Casi ha olvidado el Ángel de su cinturón, pero de repente oye un sonido metálico procedente del pequeño aparato.

Un chirrido, y luego algo que parece una respiración. Es el ruido de alguien que ha entrado en el dormitorio de los niños.

Hay alguien en el cuarto de los niños.

El corazón de Jan comienza a latir desbocado, y acelera el paso.

El doctor Högsmed le ha asegurado que la mayor parte de los pacientes del hospital son inofensivos. Sin embargo, a su mente solo acuden los peligrosos. Piensa en Ivan Rössel, el asesino. Y en la anciana Margit y su escopeta humeante…

«Joder.» Camina por el pasadizo del sótano con pasos cortos y apresurados, tanteando las paredes. Bajo sus dedos, el hormigón parece papel de lija.

Oye un ruido sordo: su mano ha tirado uno de los cuadros infantiles, pero no se detiene.

De repente, sus zapatos chocan contra algo duro. La escalera de hormigón. Alza un pie y luego otro y sube con cuidado, paso a paso, hasta que su mano alcanza la puerta del sótano. Pero está cerrada.

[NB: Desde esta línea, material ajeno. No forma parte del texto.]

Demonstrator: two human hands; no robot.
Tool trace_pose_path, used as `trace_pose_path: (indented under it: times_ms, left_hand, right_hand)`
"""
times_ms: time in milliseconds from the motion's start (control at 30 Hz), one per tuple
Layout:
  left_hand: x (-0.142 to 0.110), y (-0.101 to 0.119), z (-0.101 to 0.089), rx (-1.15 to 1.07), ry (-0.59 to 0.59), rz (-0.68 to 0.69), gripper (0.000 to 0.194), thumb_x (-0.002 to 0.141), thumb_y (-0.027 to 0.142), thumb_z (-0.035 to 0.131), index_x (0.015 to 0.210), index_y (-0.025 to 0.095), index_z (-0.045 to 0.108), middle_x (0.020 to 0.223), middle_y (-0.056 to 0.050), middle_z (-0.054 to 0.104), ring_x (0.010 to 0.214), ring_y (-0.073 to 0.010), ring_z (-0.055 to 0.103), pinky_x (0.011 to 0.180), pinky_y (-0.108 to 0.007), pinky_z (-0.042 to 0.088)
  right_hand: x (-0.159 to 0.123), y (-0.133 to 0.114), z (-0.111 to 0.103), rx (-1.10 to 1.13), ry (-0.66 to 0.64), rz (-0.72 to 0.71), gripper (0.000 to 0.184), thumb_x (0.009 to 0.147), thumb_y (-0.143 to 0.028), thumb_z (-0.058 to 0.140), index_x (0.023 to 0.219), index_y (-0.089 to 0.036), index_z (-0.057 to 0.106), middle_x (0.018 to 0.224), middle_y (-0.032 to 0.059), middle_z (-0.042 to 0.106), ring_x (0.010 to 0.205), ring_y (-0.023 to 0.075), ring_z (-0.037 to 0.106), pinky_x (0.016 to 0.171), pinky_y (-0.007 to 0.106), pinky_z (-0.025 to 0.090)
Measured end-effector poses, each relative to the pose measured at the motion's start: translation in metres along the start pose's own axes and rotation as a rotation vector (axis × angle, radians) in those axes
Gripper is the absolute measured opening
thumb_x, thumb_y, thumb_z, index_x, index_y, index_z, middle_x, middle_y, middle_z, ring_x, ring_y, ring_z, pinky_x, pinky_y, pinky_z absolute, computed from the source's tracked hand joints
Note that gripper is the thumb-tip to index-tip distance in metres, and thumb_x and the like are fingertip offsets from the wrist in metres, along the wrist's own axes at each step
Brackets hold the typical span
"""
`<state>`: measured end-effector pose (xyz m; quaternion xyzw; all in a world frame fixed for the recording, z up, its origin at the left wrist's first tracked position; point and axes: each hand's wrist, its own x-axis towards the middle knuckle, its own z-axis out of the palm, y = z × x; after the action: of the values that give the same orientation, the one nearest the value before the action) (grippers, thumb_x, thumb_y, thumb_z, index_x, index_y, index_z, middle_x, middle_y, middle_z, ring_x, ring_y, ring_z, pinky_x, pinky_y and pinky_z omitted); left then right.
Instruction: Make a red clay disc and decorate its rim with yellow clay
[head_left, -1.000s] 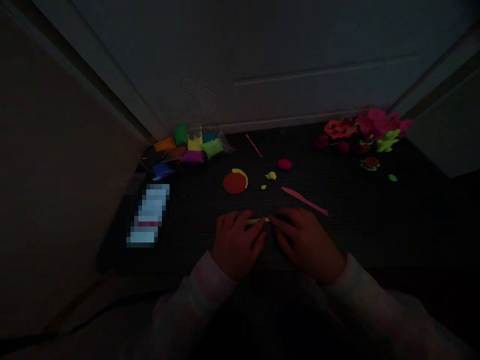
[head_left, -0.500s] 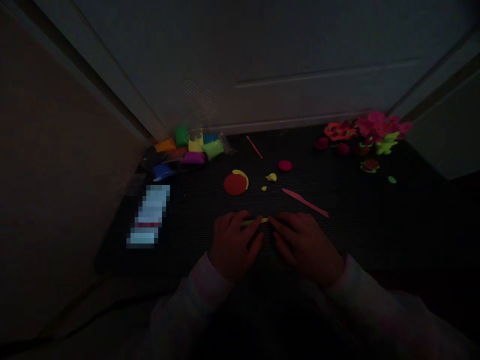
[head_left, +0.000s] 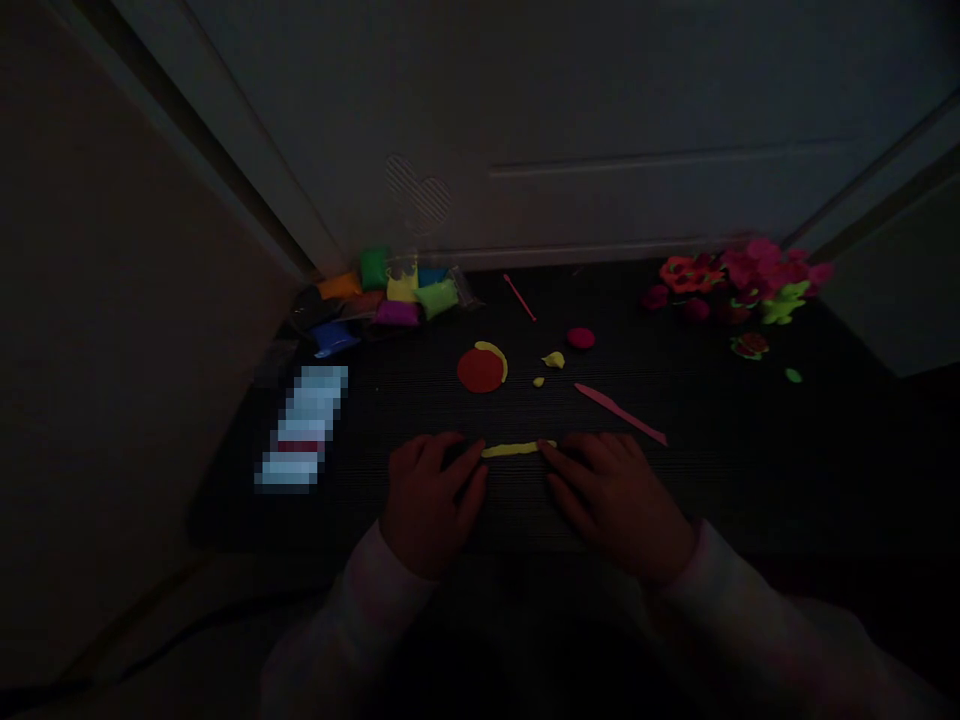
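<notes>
A thin yellow modelling clay strip (head_left: 517,450) lies on the dark tabletop between my hands. My left hand (head_left: 431,500) is open, its index fingertip touching the strip's left end. On the other side my right hand (head_left: 619,500) is open too, with a fingertip resting on the strip near its right end. Beyond them is a flat red clay disc (head_left: 478,371) with a curved yellow strip (head_left: 496,358) along its upper right edge. Two small yellow clay bits (head_left: 554,360) and a crimson clay lump (head_left: 580,339) lie to the disc's right. A pink plastic knife (head_left: 621,413) sits behind my right hand.
Several colourful clay packets (head_left: 397,313) are piled at the back left. A phone with a blurred bright screen (head_left: 304,425) lies at the left. A thin pink stick (head_left: 520,298) is near the back wall. Pink and orange clay flowers (head_left: 757,265) stand at the back right.
My left hand has moved left and uncovered more of the yellow strip. My right hand stays at the strip's right end. The whole view has shifted slightly.
</notes>
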<state>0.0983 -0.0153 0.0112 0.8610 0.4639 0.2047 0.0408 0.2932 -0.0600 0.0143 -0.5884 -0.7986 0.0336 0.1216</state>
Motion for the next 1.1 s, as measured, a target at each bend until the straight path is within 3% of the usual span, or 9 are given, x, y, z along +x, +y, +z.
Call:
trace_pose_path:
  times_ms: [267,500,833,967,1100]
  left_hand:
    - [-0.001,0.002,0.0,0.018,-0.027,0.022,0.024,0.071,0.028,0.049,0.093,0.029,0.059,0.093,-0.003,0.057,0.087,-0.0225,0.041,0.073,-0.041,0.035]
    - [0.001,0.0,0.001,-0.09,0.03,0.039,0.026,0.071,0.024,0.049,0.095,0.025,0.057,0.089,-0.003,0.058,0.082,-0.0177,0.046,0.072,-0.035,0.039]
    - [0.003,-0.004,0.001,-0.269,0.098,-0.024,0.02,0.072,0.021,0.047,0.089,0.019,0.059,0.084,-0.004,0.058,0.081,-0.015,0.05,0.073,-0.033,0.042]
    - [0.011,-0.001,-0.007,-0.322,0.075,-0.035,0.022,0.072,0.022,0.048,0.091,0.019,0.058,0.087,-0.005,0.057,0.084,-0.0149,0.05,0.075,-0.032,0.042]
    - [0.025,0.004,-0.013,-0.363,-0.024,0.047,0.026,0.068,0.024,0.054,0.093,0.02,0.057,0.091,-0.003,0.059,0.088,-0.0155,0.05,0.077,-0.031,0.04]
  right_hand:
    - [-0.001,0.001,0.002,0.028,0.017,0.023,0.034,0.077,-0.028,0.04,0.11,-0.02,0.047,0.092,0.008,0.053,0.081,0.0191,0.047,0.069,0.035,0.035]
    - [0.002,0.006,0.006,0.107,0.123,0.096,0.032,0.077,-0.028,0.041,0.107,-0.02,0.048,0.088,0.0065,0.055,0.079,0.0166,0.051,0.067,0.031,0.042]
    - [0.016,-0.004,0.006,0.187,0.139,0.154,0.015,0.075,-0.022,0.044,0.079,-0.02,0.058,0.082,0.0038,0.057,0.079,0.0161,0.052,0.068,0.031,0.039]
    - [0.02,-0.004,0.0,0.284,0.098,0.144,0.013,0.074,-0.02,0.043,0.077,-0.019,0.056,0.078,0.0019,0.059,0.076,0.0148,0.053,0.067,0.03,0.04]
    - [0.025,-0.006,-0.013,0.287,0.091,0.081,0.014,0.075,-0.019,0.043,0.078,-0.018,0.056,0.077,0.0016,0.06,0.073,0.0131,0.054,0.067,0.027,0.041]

Jan tiene que abrirla, pero, de pronto, no recuerda el código. Se ha quedado en blanco. La fecha de nacimiento de Marie-Louise, pero ¿cuál era exactamente?

«¿Cuál?»

Sube el volumen del vigilabebés y oye ruido de pasos, como si alguien se moviera entre los niños dormidos. El visitante de Santa Psico.

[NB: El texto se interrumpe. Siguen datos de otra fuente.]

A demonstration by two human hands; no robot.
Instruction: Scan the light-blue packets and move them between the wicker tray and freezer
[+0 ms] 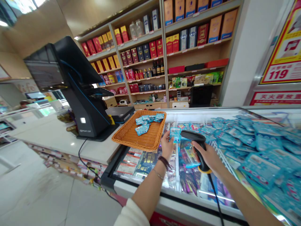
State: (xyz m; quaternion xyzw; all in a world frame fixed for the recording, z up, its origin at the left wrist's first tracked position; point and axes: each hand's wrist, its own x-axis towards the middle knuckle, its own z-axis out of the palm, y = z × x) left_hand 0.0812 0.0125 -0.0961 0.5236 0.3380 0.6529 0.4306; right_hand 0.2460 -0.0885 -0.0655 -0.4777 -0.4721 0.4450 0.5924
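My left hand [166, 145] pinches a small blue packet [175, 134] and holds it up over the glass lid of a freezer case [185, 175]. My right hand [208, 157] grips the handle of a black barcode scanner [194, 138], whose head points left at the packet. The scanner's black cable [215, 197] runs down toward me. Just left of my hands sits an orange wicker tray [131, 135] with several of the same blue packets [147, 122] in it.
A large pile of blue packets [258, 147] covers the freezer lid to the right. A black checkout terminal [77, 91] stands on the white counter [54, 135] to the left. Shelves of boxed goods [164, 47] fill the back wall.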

«El código… ¿cuál era el código?»

Jan debe concentrarse. Se relaja e intenta recordar las cifras. Y estas aparecen en su cabeza, una tras otra. Tres, uno, cero, siete. Palpa en la oscuridad y pulsa los botones, pasa la tarjeta por el lector magnético y la cerradura emite un clic.

Abre la puerta con cuidado, con la botella en alto.

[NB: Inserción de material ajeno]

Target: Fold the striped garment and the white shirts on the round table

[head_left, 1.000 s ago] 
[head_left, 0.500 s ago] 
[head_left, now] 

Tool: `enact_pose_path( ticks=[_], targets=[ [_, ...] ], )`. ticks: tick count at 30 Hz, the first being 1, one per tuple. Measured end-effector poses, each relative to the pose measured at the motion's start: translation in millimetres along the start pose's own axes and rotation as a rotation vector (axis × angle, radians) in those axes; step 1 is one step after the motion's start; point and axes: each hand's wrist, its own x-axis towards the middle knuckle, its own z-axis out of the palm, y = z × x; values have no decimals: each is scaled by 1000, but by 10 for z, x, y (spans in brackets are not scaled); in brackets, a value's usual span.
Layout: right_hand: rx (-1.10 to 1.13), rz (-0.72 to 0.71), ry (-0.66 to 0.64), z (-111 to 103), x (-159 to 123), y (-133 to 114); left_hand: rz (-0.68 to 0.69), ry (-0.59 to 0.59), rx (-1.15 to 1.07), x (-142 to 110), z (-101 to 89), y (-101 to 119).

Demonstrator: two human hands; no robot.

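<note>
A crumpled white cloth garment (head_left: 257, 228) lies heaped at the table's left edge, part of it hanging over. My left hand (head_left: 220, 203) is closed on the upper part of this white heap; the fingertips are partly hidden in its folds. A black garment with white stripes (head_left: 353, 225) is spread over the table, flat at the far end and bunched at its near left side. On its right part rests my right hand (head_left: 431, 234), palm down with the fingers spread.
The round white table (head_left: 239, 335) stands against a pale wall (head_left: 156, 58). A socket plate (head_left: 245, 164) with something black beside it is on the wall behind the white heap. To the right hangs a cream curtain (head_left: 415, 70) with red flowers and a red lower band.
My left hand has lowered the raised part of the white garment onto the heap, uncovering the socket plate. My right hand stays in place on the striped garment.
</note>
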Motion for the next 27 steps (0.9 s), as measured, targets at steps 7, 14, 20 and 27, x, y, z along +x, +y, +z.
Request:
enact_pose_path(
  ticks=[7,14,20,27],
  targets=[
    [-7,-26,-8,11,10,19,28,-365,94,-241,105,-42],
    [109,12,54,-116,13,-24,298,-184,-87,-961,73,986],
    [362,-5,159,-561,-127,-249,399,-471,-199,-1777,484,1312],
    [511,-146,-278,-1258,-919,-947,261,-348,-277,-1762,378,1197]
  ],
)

La escuela infantil ahora está en silencio.

Avanza dos pasos y sale del guardarropa, se da media vuelta y ve que la puerta de la habitación de los niños está abierta de par en par. Él la había dejado cerrada.

La mano de Jan que sujeta la botella está sudorosa.

Tres niños duermen, Leo, Matilda y Mira: él los ha abandonado. Contiene la respiración y se mueve haciendo el menor ruido posible hacia el umbral.

Una habitación oscura.

Echa una ojeada y espera descubrir una gran sombra agachada junto a las camas, pero no ve nada.

Nada se mueve. Los tres niños duermen tapados por las mantas, y respiran con tranquilidad. Jan entra de puntillas y escucha, pero la habitación es pequeña y nadie puede esconderse en su interior.

No hay nadie. ¿Adónde habrá ido el visitante del hospital?

Jan abandona la habitación, cierra la puerta y enciende la luz del recibidor. A continuación recorre todas las habitaciones de la escuela infantil e inspecciona cada rincón, pero no encuentra visitante alguno.

Finalmente regresa al recibidor. La puerta de la calle está cerrada, pero al bajar el picaporte nota que la llave no está echada. Alguien la ha abierto y ha salido.

Jan abre la puerta y observa el jardín, pero no ve a nadie.

—¿Hola? —grita en medio de la noche, sobre todo para oír su propia voz.

No obtiene respuesta. El jardín está vacío; la calle, al otro lado, desierta.